PHILADELPHIA, PA, August 29, 2013 /24-7PressRelease/
-- Michael Annunziata, West Babylon yoga instructor, remarks on an article
in The Huffington Post that reaffirms what some people already know about the safety of hot yoga. While skeptics have veered away from this alternative form of yoga, Annunziata has worked to boost morale when it comes to participating in this sizzling activity. Though some people swear by the technique and feel energized and exhilarated afterwards, there are still those who believe that hot yoga is dangerous and not at all beneficial in the long run.
The article explains how the technique of hot yoga is actually proven to be safe, and this activity is not for weight loss as much as it is about feeling great and working out tension in muscles through stretching. In hot yoga, the temperature of the room can reach an excess of 105 degrees. Because of the increased temperature and the strain from the process of working out, people began to believe that this form of exercise was dangerous. In reality, hot yoga is just as safe as working out in any other temperature-controlled setting.

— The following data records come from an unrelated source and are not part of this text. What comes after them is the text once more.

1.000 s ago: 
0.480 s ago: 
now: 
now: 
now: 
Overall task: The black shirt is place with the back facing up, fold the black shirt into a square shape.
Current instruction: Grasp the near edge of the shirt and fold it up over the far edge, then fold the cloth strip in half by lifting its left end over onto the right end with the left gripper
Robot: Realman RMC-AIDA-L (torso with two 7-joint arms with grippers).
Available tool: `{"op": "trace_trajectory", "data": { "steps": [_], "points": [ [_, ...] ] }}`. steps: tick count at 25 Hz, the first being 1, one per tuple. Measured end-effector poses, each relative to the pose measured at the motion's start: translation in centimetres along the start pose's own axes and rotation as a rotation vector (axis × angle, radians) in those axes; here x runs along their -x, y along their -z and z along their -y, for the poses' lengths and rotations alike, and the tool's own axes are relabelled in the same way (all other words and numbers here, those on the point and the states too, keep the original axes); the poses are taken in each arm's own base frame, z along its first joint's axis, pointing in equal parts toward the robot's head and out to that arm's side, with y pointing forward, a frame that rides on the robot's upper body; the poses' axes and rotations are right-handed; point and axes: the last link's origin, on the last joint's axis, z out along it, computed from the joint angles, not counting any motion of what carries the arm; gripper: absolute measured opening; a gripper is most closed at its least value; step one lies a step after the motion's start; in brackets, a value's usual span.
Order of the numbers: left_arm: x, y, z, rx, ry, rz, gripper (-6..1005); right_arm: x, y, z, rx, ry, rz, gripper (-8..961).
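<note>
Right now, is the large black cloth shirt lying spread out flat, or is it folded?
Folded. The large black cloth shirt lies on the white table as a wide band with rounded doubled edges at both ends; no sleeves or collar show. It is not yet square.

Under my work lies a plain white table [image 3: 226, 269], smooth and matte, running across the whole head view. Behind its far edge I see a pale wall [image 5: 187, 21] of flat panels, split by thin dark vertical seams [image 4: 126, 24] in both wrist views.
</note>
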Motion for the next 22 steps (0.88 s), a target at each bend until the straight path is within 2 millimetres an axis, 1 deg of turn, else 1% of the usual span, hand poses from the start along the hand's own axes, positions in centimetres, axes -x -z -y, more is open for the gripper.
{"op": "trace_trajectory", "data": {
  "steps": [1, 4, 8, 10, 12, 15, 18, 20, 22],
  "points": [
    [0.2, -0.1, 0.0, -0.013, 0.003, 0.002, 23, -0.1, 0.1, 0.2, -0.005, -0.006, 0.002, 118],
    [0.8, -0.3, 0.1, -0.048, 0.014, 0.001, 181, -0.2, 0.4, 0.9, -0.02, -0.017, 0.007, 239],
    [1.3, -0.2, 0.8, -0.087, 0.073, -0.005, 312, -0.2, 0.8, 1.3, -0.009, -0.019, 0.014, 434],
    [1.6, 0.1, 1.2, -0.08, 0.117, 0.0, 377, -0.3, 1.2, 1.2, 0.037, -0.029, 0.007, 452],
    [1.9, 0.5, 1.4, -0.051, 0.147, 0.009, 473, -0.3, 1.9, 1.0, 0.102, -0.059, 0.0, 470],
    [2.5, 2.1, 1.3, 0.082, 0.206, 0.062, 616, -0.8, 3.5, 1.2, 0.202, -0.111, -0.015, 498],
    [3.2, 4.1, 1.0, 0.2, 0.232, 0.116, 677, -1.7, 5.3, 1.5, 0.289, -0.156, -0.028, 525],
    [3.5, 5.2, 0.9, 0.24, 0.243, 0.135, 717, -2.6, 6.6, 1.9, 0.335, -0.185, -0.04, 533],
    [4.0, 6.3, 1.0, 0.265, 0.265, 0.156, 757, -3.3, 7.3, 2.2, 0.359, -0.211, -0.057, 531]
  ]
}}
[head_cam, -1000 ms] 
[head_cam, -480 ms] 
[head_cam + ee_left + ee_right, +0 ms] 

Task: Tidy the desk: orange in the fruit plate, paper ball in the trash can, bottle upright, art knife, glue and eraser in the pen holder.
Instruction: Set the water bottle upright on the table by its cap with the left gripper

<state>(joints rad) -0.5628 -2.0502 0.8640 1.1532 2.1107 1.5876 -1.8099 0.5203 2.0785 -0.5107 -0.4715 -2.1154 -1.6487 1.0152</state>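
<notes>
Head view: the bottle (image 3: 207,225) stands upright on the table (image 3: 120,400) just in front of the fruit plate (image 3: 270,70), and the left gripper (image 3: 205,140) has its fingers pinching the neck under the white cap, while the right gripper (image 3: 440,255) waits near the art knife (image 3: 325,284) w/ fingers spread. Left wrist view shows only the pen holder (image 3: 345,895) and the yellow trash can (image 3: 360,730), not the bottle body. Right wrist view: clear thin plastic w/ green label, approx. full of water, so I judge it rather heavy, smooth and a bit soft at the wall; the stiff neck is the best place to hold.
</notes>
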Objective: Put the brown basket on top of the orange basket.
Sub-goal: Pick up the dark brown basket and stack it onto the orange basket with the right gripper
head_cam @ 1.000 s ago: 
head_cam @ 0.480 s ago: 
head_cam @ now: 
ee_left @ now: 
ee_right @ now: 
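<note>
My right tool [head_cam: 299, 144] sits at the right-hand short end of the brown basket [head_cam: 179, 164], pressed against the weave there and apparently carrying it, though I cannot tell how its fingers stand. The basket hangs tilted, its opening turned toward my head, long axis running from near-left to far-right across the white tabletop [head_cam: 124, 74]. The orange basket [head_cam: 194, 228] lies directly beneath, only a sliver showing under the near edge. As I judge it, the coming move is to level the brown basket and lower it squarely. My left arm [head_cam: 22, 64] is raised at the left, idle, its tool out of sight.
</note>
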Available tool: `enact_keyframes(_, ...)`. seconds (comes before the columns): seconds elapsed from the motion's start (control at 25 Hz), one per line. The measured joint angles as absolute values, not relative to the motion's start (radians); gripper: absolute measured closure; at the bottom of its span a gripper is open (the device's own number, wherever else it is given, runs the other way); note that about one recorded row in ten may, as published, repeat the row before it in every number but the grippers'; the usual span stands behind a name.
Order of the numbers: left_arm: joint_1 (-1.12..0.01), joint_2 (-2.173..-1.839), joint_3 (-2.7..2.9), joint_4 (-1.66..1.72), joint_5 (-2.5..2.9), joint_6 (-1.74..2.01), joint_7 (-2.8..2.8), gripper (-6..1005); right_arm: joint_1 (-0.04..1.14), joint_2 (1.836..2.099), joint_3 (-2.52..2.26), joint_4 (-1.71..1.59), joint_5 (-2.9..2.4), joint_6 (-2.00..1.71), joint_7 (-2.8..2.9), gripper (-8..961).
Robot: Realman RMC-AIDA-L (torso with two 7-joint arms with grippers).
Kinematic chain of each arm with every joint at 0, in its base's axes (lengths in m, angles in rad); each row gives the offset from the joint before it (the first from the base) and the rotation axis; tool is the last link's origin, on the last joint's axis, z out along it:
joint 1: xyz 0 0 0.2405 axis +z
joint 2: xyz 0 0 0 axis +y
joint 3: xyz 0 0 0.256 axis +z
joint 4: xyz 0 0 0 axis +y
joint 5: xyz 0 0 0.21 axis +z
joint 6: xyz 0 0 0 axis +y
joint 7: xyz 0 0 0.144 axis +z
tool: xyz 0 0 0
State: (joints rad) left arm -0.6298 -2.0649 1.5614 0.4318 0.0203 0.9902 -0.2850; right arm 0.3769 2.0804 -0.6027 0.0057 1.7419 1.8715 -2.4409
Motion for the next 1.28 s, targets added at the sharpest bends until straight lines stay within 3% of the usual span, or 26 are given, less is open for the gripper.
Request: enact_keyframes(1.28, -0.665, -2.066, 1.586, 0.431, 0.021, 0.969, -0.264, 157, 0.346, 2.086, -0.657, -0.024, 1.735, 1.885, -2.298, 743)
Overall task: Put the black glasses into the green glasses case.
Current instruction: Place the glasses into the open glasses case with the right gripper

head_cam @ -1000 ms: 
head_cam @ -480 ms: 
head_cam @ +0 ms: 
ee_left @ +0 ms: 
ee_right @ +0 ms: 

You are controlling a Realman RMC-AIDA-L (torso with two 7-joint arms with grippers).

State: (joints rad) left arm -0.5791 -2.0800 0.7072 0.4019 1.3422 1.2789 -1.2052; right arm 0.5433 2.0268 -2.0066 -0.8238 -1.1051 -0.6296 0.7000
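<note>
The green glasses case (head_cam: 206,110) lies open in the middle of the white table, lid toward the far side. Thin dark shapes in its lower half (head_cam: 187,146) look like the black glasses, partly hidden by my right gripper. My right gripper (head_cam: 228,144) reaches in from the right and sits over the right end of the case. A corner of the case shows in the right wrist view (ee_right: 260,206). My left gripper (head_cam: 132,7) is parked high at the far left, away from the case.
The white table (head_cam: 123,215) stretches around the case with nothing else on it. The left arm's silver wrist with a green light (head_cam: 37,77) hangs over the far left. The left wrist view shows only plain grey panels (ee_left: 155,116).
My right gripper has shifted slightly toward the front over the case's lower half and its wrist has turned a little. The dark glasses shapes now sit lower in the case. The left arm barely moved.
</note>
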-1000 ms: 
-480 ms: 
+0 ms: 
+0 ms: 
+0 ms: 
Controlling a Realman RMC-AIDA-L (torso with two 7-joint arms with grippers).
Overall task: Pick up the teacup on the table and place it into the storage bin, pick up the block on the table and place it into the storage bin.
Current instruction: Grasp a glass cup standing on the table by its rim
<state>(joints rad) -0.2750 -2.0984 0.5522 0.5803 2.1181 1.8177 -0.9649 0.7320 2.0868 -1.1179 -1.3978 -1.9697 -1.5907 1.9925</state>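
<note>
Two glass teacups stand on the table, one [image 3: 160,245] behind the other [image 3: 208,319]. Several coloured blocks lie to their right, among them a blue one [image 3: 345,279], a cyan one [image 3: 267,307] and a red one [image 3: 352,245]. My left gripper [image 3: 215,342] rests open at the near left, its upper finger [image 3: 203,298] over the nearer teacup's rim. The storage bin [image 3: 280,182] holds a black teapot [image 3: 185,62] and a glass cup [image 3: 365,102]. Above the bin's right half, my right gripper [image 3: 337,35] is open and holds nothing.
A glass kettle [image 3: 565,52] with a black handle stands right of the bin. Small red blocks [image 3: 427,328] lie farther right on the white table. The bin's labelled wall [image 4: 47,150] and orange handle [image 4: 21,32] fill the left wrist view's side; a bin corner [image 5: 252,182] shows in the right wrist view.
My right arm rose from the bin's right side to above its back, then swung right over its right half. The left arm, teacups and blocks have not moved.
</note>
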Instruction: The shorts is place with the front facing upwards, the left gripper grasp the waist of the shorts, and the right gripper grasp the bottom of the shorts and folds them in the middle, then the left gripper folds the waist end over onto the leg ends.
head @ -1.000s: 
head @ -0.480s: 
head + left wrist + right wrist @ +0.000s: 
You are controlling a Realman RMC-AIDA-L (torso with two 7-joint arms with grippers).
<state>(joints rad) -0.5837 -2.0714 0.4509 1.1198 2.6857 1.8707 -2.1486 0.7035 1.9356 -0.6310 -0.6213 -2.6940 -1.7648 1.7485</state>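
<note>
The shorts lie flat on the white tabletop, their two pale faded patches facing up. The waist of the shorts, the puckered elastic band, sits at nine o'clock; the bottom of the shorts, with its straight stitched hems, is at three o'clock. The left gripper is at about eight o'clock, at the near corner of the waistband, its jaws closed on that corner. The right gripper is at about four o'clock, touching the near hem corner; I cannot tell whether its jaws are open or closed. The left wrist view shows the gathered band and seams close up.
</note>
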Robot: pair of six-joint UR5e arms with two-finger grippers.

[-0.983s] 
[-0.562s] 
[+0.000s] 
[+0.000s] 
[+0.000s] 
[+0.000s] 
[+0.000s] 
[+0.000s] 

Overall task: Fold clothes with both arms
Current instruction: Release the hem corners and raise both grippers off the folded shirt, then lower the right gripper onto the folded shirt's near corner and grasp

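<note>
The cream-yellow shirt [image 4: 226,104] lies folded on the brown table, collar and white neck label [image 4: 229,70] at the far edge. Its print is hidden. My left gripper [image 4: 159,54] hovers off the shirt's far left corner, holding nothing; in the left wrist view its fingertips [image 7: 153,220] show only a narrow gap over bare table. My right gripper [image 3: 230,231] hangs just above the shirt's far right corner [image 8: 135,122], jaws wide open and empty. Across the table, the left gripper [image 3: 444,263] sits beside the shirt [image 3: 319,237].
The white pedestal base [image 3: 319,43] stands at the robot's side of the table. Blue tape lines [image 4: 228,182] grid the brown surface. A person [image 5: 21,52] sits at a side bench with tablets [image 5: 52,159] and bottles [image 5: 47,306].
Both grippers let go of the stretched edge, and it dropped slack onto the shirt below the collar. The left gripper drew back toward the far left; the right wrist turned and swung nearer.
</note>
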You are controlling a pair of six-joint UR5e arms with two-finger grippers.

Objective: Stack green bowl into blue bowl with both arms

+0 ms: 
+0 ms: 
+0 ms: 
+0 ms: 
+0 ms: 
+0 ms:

Annunziata knows that exercising with hot yoga has the added benefits of increasing muscle flexibility so participants can receive a longer, leaner body while engaging with the various moves. At his studio, Michael Annunziata, West Babylon instructor, uses the techniques of both warm and hot yoga to provide a more therapeutic experience. Hot yoga allows for an increased awareness of body position and alignment. Annunziata trusts that the temperature in the room serves as a way to relax.
Annunziata and other yoga professionals believe that hot yoga class and hot stone therapy or heat pack therapy work in the same ways. The heat allows the body to achieve a better range of motion. The muscles are not as tense because heat allows them to unwind and spur increased blood flow throughout the body. Because the body is more elastic, joint lubrication increases and the body is able to bend and twist in positions with greater ease.
Unlike traditional yoga sessions, Annunziata wants people to realize that there is some prep work involved before beginning a hot yoga class. Drinking plenty of water will reduce the need for people to take breaks and prevent dizziness from dehydration. It is important in any workout regimen to stay hydrated, but hot yoga creates a significant increase in sweating so hydration is key.
"People should make sure they drink more than the recommended eight glasses of water per day. I usually prefer my clients to get in at least ten to twelve," Annunziata says. "Most of the time no one has a problem in my class but if someone experiences lightheadedness I ask them if they drank enough water prior to the session."
In order to ensure that clients maintain a healthy level of hydration during the session, Michael Annunziata, West Babylon yoga instructor, also encourages people to bring plenty of water with them. He notes that lying on the coolness of the floor is a great way for a yoga participant to take a break if needed, but warns that individuals stay aware of their own body's process.
"It is important to stay conscious of nausea or body cramps," says Michael Annunziata, West Babylon yoga instructor, "because these are signs of heat exhaustion."
Owner of Yoga Solutions, Michael Annunziata West Babylon
instructor, teaches an array of yoga techniques to people of all ages. From experienced individuals to beginners, Annunziata offers sessions to accommodate any need. Because he believes in building a healthy lifestyle, he also offers private sessions for those who want to focus on a single area like flexibility or strength development.